#### [Dataset content]
^^^^
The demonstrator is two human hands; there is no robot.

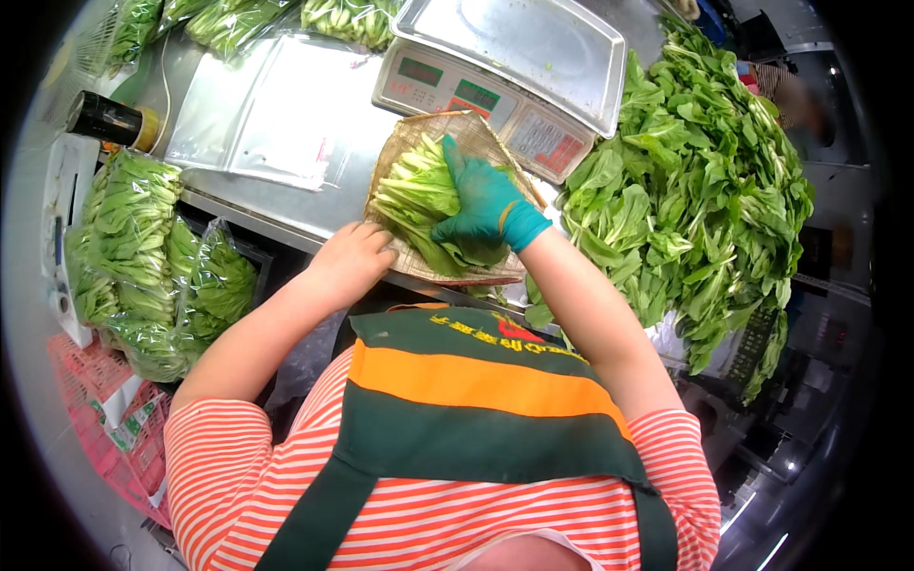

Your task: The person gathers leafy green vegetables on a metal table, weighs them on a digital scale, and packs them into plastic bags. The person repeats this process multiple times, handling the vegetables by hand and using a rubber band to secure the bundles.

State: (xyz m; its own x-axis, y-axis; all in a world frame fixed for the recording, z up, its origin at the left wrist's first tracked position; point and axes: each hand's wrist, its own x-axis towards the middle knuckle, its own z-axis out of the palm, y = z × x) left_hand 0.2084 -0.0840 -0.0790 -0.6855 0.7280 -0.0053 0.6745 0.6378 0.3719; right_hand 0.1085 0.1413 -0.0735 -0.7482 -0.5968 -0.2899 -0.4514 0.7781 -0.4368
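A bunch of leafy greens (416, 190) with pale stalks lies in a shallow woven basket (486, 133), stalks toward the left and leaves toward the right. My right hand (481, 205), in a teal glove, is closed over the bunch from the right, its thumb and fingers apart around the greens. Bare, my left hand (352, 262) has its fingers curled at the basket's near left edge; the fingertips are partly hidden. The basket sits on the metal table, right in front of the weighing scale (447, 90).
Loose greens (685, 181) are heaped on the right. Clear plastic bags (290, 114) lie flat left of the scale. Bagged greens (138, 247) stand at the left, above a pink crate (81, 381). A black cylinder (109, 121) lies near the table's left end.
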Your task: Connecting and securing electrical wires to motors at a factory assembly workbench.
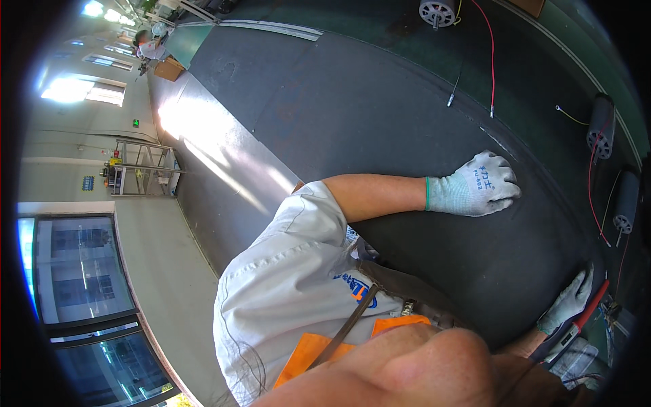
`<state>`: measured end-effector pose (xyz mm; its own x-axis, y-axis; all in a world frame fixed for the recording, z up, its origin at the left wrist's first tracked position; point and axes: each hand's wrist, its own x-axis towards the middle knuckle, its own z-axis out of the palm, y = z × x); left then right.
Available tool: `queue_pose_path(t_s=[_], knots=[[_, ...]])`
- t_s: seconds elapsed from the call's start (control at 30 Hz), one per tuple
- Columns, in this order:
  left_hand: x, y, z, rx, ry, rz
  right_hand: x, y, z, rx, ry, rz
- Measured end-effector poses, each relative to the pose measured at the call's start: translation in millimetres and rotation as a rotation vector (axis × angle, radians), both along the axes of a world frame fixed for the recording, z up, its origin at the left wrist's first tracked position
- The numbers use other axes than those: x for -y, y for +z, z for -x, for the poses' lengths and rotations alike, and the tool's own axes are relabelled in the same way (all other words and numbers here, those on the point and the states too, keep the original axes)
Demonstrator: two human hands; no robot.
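Note:
My left hand (478, 186), in a white knit glove with a green cuff, lies flat, palm down, on the dark grey work surface (380, 115), fingers together. My bare forearm runs back to a pale short sleeve. At the lower right edge my right hand (568, 303), also gloved, rests at the surface's rim and grips a red-handled tool (588, 308) that slants down to the left. Its fingertips are partly hidden by the picture's dark rim.
Grey cylindrical motors (602, 125) (627, 200) (437, 12) with red and yellow wires lie on the green belt (536, 74) beyond my left hand. A loose red lead (491, 61) crosses the belt. Far off stand a metal rack (142, 169), a cardboard box (169, 68) and another person (149, 44).

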<state>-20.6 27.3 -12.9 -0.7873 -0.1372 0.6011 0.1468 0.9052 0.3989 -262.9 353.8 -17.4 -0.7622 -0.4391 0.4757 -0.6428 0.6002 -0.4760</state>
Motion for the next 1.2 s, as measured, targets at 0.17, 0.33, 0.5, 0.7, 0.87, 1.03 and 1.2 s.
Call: queue_pose_path(t_s=[0.17, 0.33, 0.5, 0.7, 0.87, 1.03, 1.2], knots=[[0, -1, 1, -0.008, -0.002, 0.004, 0, 1, 1, -0.017, 0.001, -0.016], [0, -1, 1, 0.029, 0.004, 0.011, -1, -2, 3, -0.034, 0.002, -0.029], [0, -1, -2, 0.087, -0.002, 0.003, 1, 1, 1, -0.030, -0.003, -0.046], [1, 1, -4, 0.097, -0.003, 0.000, 3, -2, 3, -0.028, 0.025, -0.027], [-4, 2, 1, 0.062, -0.030, -0.001, -7, 4, 1, -0.016, 0.011, -0.004], [5, 5, -12, 0.071, 0.074, 0.118, 31, 21, -24, 0.202, -0.041, 0.070], [22, 17, -17, 0.180, -0.010, -0.011, 91, 63, -25, -0.141, 0.139, -0.216]])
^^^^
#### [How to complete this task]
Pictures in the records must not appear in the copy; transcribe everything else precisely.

#### [Result below]
The demonstrator is two human hands; there is no robot.


Your task: The person gathers leafy green vegetables on a metal table, weighs them on a digital scale, and packs them into plastic bags. The person repeats this process multiple times, handling the vegetables by hand and using a rubber band to secure the bundles.

State: (xyz m; its own x-axis, y-axis; all in a world frame fixed for the recording, z up, its origin at the left wrist's first tracked position; point and axes: each hand's wrist, its own x-axis towards the middle knuckle, its own z-axis out of the palm, y = z × x) left_hand 0.2084 -0.0840 -0.0790 -0.6855 0.7280 -0.0053 0.6745 0.6378 0.3719; right_hand 0.1085 0.1413 -0.0735 -0.7482 -0.5968 -0.2899 -0.4514 0.7781 -0.4368
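A bunch of leafy greens (416, 190) with pale stalks lies in a shallow woven basket (486, 133), stalks toward the left and leaves toward the right. My right hand (481, 205), in a teal glove, is closed over the bunch from the right, its thumb and fingers apart around the greens. Bare, my left hand (352, 262) has its fingers curled at the basket's near left edge; the fingertips are partly hidden. The basket sits on the metal table, right in front of the weighing scale (447, 90).
Loose greens (685, 181) are heaped on the right. Clear plastic bags (290, 114) lie flat left of the scale. Bagged greens (138, 247) stand at the left, above a pink crate (81, 381). A black cylinder (109, 121) lies near the table's left end.
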Your task: Connecting and securing electrical wires to motors at a factory assembly workbench.
`<state>`: measured end-effector pose (xyz mm; its own x-axis, y-axis; all in a world frame fixed for the recording, z up, its origin at the left wrist's first tracked position; point and axes: each hand's wrist, its own x-axis towards the middle knuckle, its own z-axis out of the palm, y = z × x); left then right.
Available tool: `queue_pose_path(t_s=[_], knots=[[_, ...]])`
- t_s: seconds elapsed from the call's start (control at 30 Hz), one per tuple
- Columns, in this order:
  left_hand: x, y, z, rx, ry, rz
  right_hand: x, y, z, rx, ry, rz
- Measured end-effector poses, each relative to the pose measured at the call's start: translation in millimetres and rotation as a rotation vector (axis × angle, radians), both along the axes of a world frame fixed for the recording, z up, its origin at the left wrist's first tracked position
- The numbers use other axes than those: x for -y, y for +z, z for -x, for the poses' lengths and rotations alike, and the tool's own axes are relabelled in the same way (all other words and numbers here, those on the point and the states too, keep the original axes)
Demonstrator: two human hands; no robot.
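Note:
My left hand (478, 186), in a white knit glove with a green cuff, lies flat, palm down, on the dark grey work surface (380, 115), fingers together. My bare forearm runs back to a pale short sleeve. At the lower right edge my right hand (568, 303), also gloved, rests at the surface's rim and grips a red-handled tool (588, 308) that slants down to the left. Its fingertips are partly hidden by the picture's dark rim.
Grey cylindrical motors (602, 125) (627, 200) (437, 12) with red and yellow wires lie on the green belt (536, 74) beyond my left hand. A loose red lead (491, 61) crosses the belt. Far off stand a metal rack (142, 169), a cardboard box (169, 68) and another person (149, 44).
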
<state>-20.6 27.3 -12.9 -0.7873 -0.1372 0.6011 0.1468 0.9052 0.3989 -262.9 353.8 -17.4 -0.7622 -0.4391 0.4757 -0.6428 0.6002 -0.4760</state>
Motion for the next 1.2 s, as measured, targets at 0.17, 0.33, 0.5, 0.7, 0.87, 1.03 and 1.2 s.
Call: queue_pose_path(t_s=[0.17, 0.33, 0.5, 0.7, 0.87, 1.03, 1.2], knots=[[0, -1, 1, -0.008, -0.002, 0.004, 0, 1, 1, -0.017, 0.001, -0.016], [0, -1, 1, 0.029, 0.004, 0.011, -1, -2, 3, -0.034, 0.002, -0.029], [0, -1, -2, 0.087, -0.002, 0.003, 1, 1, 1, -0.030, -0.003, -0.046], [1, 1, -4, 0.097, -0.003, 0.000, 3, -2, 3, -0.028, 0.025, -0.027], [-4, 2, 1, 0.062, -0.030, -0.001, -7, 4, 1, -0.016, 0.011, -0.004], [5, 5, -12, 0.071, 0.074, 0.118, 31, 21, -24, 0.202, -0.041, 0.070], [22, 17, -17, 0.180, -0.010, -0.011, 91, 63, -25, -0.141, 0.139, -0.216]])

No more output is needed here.